:: Your assignment ::
Could you repeat the records below exactly, leaving out any pictures?

:: Exercise data ::
* * *

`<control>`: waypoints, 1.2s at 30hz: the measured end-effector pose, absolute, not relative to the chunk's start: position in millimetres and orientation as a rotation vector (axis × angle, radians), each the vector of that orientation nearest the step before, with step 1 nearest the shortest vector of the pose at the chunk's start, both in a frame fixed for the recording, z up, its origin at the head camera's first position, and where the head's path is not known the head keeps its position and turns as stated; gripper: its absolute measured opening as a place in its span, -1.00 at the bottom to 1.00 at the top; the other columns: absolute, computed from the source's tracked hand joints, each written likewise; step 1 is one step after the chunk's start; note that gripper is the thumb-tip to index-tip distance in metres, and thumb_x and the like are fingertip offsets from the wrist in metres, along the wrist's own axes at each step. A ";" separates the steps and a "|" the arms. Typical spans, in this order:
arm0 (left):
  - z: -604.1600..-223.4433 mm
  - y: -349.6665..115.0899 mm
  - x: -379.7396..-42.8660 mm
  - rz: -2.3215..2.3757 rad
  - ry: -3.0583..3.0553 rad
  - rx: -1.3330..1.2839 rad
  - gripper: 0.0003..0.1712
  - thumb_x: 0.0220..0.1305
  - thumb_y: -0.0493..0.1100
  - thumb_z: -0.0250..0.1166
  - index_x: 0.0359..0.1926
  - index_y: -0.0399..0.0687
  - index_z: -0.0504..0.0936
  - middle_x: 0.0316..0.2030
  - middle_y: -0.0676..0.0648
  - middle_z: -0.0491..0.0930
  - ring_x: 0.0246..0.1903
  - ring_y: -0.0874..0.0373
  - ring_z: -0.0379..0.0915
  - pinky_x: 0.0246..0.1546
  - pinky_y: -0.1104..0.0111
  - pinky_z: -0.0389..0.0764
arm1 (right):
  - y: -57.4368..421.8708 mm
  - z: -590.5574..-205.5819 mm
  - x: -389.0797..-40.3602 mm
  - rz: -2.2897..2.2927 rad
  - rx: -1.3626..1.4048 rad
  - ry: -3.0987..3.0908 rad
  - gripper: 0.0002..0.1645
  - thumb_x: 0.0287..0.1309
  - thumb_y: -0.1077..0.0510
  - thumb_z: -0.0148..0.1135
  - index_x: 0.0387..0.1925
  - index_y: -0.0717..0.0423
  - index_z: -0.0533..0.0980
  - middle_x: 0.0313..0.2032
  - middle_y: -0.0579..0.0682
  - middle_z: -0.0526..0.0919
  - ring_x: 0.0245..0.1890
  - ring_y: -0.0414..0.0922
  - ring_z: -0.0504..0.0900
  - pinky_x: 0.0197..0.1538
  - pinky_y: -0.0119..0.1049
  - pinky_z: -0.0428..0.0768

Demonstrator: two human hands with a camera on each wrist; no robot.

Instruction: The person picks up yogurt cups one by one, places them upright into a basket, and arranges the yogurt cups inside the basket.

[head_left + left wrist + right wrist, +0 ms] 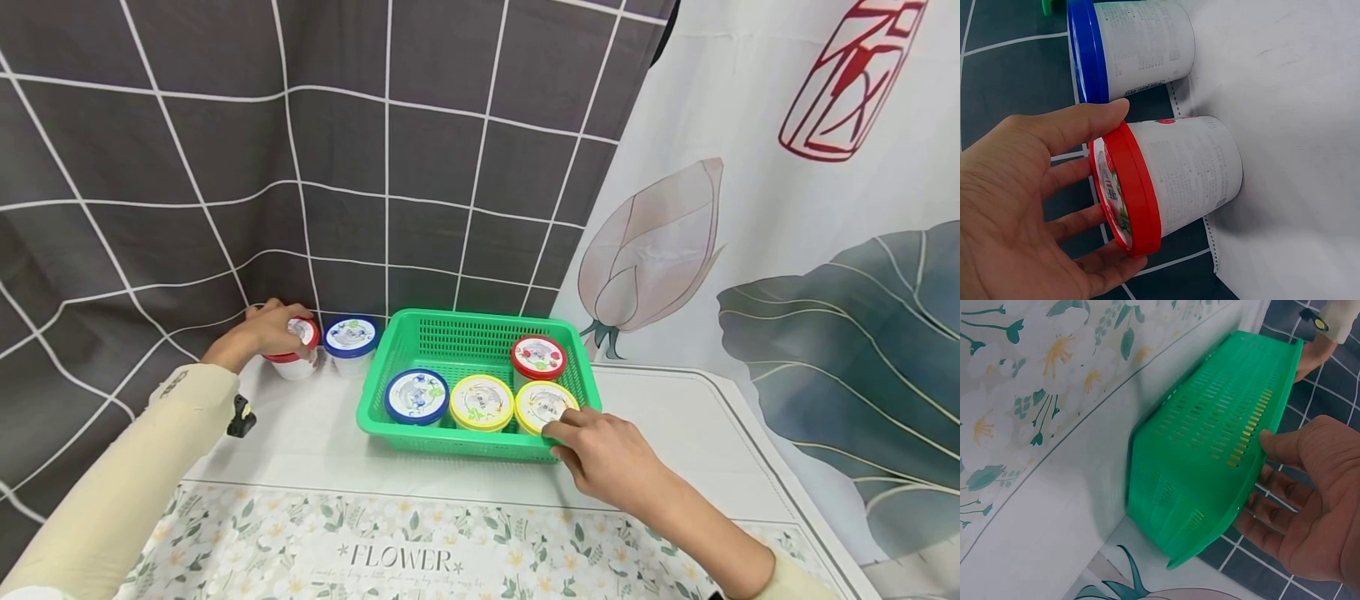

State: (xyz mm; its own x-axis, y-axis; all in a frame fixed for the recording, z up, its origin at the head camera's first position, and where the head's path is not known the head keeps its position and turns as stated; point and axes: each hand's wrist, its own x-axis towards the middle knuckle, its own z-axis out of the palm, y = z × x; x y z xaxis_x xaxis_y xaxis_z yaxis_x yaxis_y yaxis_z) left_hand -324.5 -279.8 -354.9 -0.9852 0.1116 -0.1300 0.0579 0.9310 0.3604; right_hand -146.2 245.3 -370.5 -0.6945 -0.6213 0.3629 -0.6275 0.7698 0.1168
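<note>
- A red-lidded tub (1194, 178) stands outside the basket, at the far left of the white tabletop (300, 450); whether its base is lifted at all is hard to tell.
- The left hand (272, 330) grips that tub by its lid, thumb on one side and fingers spread round the other.
- Just beside it, a blue-lidded tub (351, 340) stands upright and untouched, between the gripped tub and the green basket (465, 442).
- Inside the basket, four tubs sit lids up: a second blue-lidded tub (417, 397), a yellow-lidded tub (482, 402) and another yellow-lidded tub (546, 402) line the near side, with a second red-lidded tub (538, 357) behind the rightmost.
- The count, as it appears: four tubs in the basket, two outside it, one of those two in hand.
- The right hand (607, 457) holds the basket's rim at the near right, thumb on the outer side and fingers over the edge, close to the rightmost yellow lid; whether they touch that lid is unclear.
- Nearer the person lies a floral cloth (585, 542) printed "FLOWER"; behind hang a dark grid-patterned curtain (435, 158) and a pale lotus-print cloth (645, 242).
</note>
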 end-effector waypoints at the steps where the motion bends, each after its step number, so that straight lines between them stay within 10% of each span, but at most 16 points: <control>1: -354.2 -279.4 -323.8 0.543 2.938 0.123 0.03 0.17 -0.01 0.60 0.58 -0.31 0.40 0.43 -0.63 0.24 0.43 -0.66 0.02 0.38 -0.55 0.43 | 245.3 -370.3 -146.2 0.022 0.952 -2.580 -0.70 0.24 0.20 0.66 -0.03 -0.13 0.78 -0.27 -0.20 0.72 -0.30 -0.17 0.65 -0.39 -0.27 0.66; 36: -311.2 -271.0 -308.9 0.398 2.976 0.146 0.01 0.08 0.02 0.66 0.49 -0.27 0.49 0.42 -0.62 0.32 0.37 -0.65 0.15 0.25 -0.53 0.62 | 245.4 -371.6 -146.2 0.008 0.957 -2.561 -0.70 0.24 0.18 0.67 -0.05 -0.13 0.77 -0.29 -0.20 0.70 -0.31 -0.16 0.64 -0.38 -0.26 0.67</control>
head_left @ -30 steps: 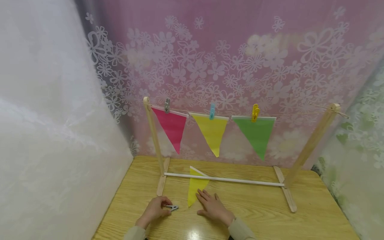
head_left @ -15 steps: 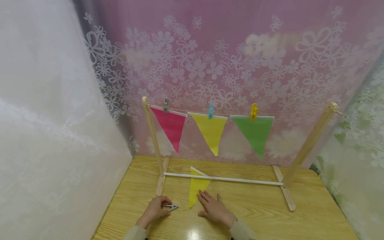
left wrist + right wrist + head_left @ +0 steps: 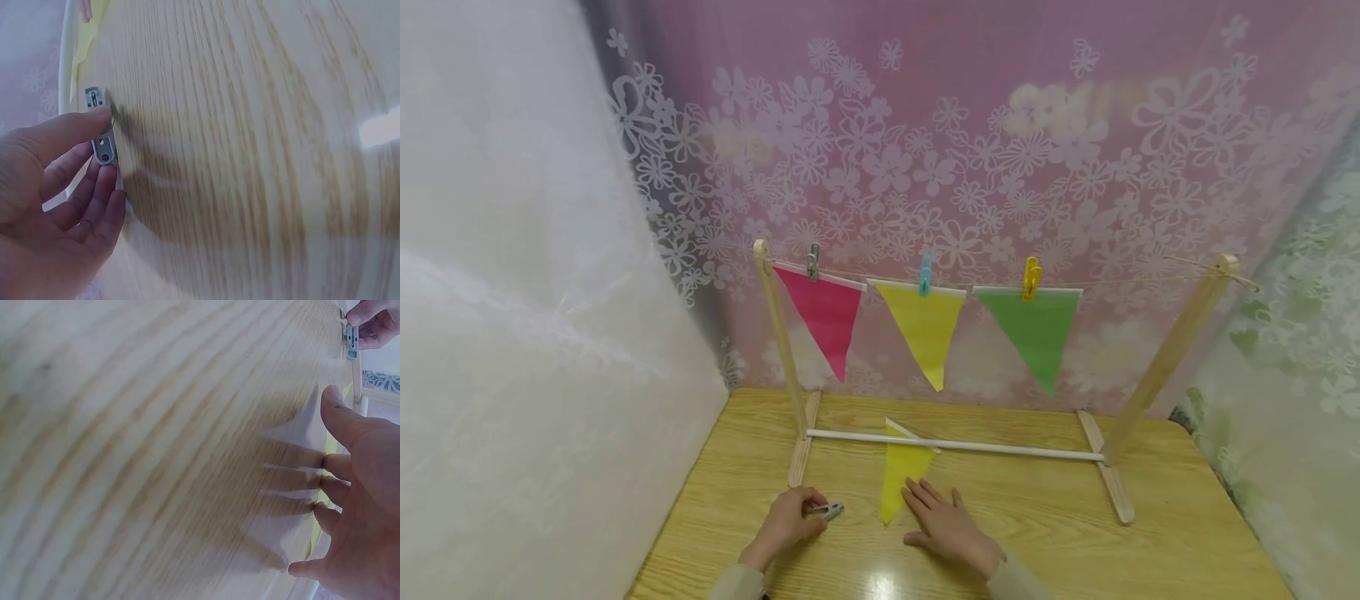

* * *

:: Task answer ::
`<control>`: waypoints, 1.2s at 30hz: the measured end-effector pose, absolute, not relative to the chunk's start: position in millimetres and orientation as a rotation vector (axis × angle, radians), each the vector of that orientation nearest the step before, with step 1 nearest the shortest vector of the pose at the chunk's start, both in a frame fixed for the recording, z up, its origin at the head camera's first position, and where the head's path is not known the head keeps its position and turns as stated; gripper: its absolute measured opening as a place in its span, -1.00 at the bottom to 1.00 at the top; the other columns: absolute, computed from the source's tracked hand joints, each written likewise; step 1 is one step after the chunk's start; note that gripper is the thumb-tip to index-tip distance in metres, and thumb_x and the like are fingertip offsets from the wrist in metres, along the wrist's own axes at each step. A ";" separates the steps and a "|" the arms. Typical spans, in this order:
arm0 (left):
  - z: -604.1600..-223.4433 mm
  - y: -349.6665..115.0899 mm
  - x: -379.7396..-42.8660 mm
  - rz: -2.3215..2.3757 rad
  - ry: -3.0583..3.0553 rad
  - rx: -1.3330..1.2839 rad
  - gripper: 0.0003..0.1712
  - thumb_x: 0.0220..0.1305
  - thumb_y: -0.0493..0.1100
  - thumb_z: -0.0250..0.1166
  - index_x: 0.0359..0.1926
  - index_y: -0.0399..0.0687
  - index_z: -0.0504..0.0936
  - middle_x: 0.0316..0.2030
  - middle_y: -0.0676..0.0648
  - middle_z: -0.0491..0.0930
  - ring_x: 0.0246..0.1903
  - ring_y: -0.0874..0.0373
  - ring_z: -0.0379..0.0915
  - pinky_x: 0.0246..0.1546
  - pinky_y: -0.1104..0.0111
  - pinky_z: -0.0389..0.0764
arm1 (right):
  - y: -57.4368..421.8708 mm
  - z: -590.5574..-205.5819 mm
  - x: -389.0797..-40.3602 mm
  - rz: -2.2897..2.2927 rad
  - rx: -1.3626..1.4048 rad
  - ry: -3.0987..3.0908 rad
  - gripper: 0.0002..0.1645
  - thumb_x: 0.0287..0.1309
  - thumb_y: -0.1077..0.0510
  - thumb_z: -0.0148..0.1135
  - index_x: 0.0387..0.1925
  - index_y: -0.0717..0.0423
  - index_z: -0.0533..0.0980
  - middle_x: 0.0313..0.2032
  - middle_y: -0.0579..0.0682
  - middle_z: -0.0526..0.0919
  - ring_x: 0.0245..0.1890
  - ring_y: -0.0414..0.0922
  - ring_z: -0.0504..0.0900
  - pinky_x: 0.0197..0.1538
  - pinky_y: -0.0119..0.1049
  - pinky_z: -0.0428..0.0768

Demonstrator: two human hands with a camera on each wrist; no robot.

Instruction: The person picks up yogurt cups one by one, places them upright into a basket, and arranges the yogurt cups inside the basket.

[head_left + left wrist + right wrist, +0 ms] 

State: (xyz mm; its own x-axis, y-axis; all in a frame fixed for the recording, z up, its origin at the head camera's first position, and where the head's path is not known the head keeps its position and turns as stated; point and axes: each hand's wrist, its own x-axis towards the middle knuckle, its own z-axis out of the palm, y = z × x; x y z xaxis_x xaxis_y xaxis_z yaxis_x yaxis_y yaxis_z) left_hand -324.5 -279.8 -354.9 -0.9852 0.1116 -0.1300 0.0579 0.9310 0.3604; right_hand -146.2 245.3 -370.5 -0.6945 -0.6213 0.3629 -0.6275 0.7698 0.1168
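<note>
- A red-lidded tub (1194, 178) stands outside the basket, at the far left of the white tabletop (300, 450); whether its base is lifted at all is hard to tell.
- The left hand (272, 330) grips that tub by its lid, thumb on one side and fingers spread round the other.
- Just beside it, a blue-lidded tub (351, 340) stands upright and untouched, between the gripped tub and the green basket (465, 442).
- Inside the basket, four tubs sit lids up: a second blue-lidded tub (417, 397), a yellow-lidded tub (482, 402) and another yellow-lidded tub (546, 402) line the near side, with a second red-lidded tub (538, 357) behind the rightmost.
- The count, as it appears: four tubs in the basket, two outside it, one of those two in hand.
- The right hand (607, 457) holds the basket's rim at the near right, thumb on the outer side and fingers over the edge, close to the rightmost yellow lid; whether they touch that lid is unclear.
- Nearer the person lies a floral cloth (585, 542) printed "FLOWER"; behind hang a dark grid-patterned curtain (435, 158) and a pale lotus-print cloth (645, 242).
</note>
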 end-effector waypoints at the steps where the motion bends, each after its step number, so that straight lines between them stay within 10% of each span, but at most 16 points: <control>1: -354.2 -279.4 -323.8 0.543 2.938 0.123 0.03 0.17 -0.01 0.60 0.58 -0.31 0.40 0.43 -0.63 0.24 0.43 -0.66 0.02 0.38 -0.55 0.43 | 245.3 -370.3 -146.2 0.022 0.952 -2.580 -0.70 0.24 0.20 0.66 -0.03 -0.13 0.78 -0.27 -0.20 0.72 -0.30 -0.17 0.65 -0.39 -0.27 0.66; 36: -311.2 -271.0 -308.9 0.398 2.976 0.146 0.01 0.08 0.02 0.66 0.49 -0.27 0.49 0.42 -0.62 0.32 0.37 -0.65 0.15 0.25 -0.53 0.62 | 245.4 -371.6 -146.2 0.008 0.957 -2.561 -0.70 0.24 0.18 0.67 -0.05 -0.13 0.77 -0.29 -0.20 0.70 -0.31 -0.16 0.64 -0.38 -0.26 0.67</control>
head_left @ -30 steps: 
head_left @ -15 steps: 
left wrist + right wrist + head_left @ +0 steps: 

The exercise requires no more work.